As the war in the Middle East continues to push up prices for oil and gas, two countries find themselves relatively well positioned – because they have been preparing for this scenario for decades: France and China. Both have pursued energy security through a mix centered on nuclear power and renewables, reducing their structural dependence on imported oil and gas.
For France, the vision dates to the 1973 oil crisis. Before it, France imported around 75% of its energy and had almost no domestic fossil fuel resources of its own. The response was the Messmer Plan of 1974 – a state-directed mobilization to build out nuclear capacity at a scale that remains unmatched in the Western world.
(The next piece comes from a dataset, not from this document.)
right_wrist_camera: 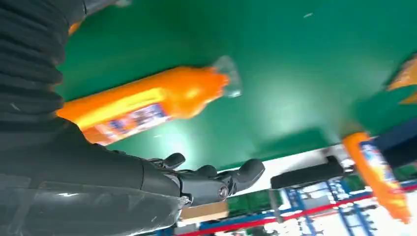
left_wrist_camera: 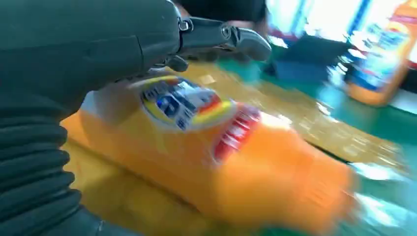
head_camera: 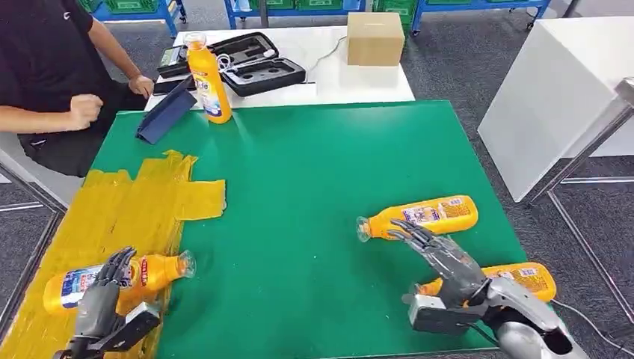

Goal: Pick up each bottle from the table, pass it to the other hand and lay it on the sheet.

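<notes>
A workshop or lab: grey carpet floor, blue shelving racks (head_camera: 134,9), white tables (head_camera: 553,90).

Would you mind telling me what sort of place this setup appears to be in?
Probably a robot test lab or workshop. A green work table carries a taped yellow sheet and staged orange bottles, an open equipment case lies on the white table behind, and blue storage racks line the back.

On the green worktop (head_camera: 299,187), the left hand (head_camera: 105,295) rests its fingers over a bottle (head_camera: 112,280) lying on the yellow sheet (head_camera: 127,206). The right hand (head_camera: 441,258) hangs open, fingers spread, between two lying bottles: one (head_camera: 422,217) just beyond its fingertips, another (head_camera: 523,278) beside its wrist. A fourth bottle (head_camera: 208,75) stands upright at the far edge, near a seated person (head_camera: 52,75).
</notes>
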Motion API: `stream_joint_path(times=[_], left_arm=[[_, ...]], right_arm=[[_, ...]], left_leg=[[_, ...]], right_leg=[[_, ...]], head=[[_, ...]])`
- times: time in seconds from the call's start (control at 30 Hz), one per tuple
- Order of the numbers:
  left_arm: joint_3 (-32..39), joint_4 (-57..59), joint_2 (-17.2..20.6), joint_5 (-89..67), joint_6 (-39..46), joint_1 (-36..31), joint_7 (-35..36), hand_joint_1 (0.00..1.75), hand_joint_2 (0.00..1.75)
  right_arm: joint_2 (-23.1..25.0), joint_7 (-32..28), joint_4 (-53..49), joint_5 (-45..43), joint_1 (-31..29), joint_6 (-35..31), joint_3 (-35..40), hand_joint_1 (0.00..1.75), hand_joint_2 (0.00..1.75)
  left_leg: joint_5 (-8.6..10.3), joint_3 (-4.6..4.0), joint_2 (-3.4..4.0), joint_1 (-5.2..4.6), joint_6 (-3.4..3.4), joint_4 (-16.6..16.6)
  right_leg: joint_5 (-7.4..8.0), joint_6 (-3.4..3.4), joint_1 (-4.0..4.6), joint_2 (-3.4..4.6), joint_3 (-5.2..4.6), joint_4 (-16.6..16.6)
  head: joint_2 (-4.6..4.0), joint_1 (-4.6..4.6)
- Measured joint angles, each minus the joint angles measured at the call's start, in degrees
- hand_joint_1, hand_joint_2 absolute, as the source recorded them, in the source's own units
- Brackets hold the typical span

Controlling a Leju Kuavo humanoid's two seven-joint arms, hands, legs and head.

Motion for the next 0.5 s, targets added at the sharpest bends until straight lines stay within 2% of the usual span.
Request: stream_joint_path(times=[0.1, 0.37, 0.5], left_arm=[[-0.5, -5.1, 0.0, 2.37, -4.78, 3.25, -1.08, 0.0, 0.0], [-1.09, -9.96, -0.13, 3.58, -6.69, 6.59, -2.0, 0.0, 0.0], [-1.22, -14.02, -0.13, 14.88, -15.26, 8.6, -3.02, 0.0, 0.0]], right_arm=[[-0.92, -0.44, -0.59, -0.31, 2.01, 1.18, -4.16, 0.0, 1.75], [-1.36, -0.76, -1.14, -0.44, 3.23, 1.33, -7.42, 0.0, 1.75], [-1.99, -0.7, -1.14, -0.72, 3.71, 2.29, -9.1, 0.0, 1.75]], left_leg=[[0.01, -0.12, 0.22, -0.14, 0.02, 0.02], [-0.05, -0.31, 0.27, -0.15, 0.08, 0.02], [-0.03, -0.4, 0.28, -0.14, 0.08, 0.03]], right_leg=[[0.04, 0.02, -0.14, 0.15, -0.14, -0.01], [0.04, 0.02, -0.15, 0.23, -0.58, -0.04], [0.04, 0.02, -0.14, 0.25, -0.57, -0.03]], head=[[0.0, -0.02], [0.0, 0.0], [0.0, 0.0]])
Fifty years later, that bet is paying off.
In China, decades of industrial policy have been shaped by a refusal to become dependent on imported oil and gas – a vulnerability that Chinese planners call the "Malacca Dilemma": the risk that foreign powers could strangle Chinese energy supply by blocking maritime routes (like the Strait of Malacca, or currently, the Strait of Hormuz). Coal, despite its pollution, remains China's dominant energy source today, but explicitly as a bridge, not a destination. The destination is a mix of nuclear and renewables on a scale the world has never seen: more than half of all nuclear reactors currently under construction are in China, and China installs more solar capacity each year than the rest of the world combined.
The irony is that two very different political systems arrived at the same conclusion through the same logic: that the energy mix of nuclear and renewables is not merely relatively good for the environment, but offers energy security for the nation.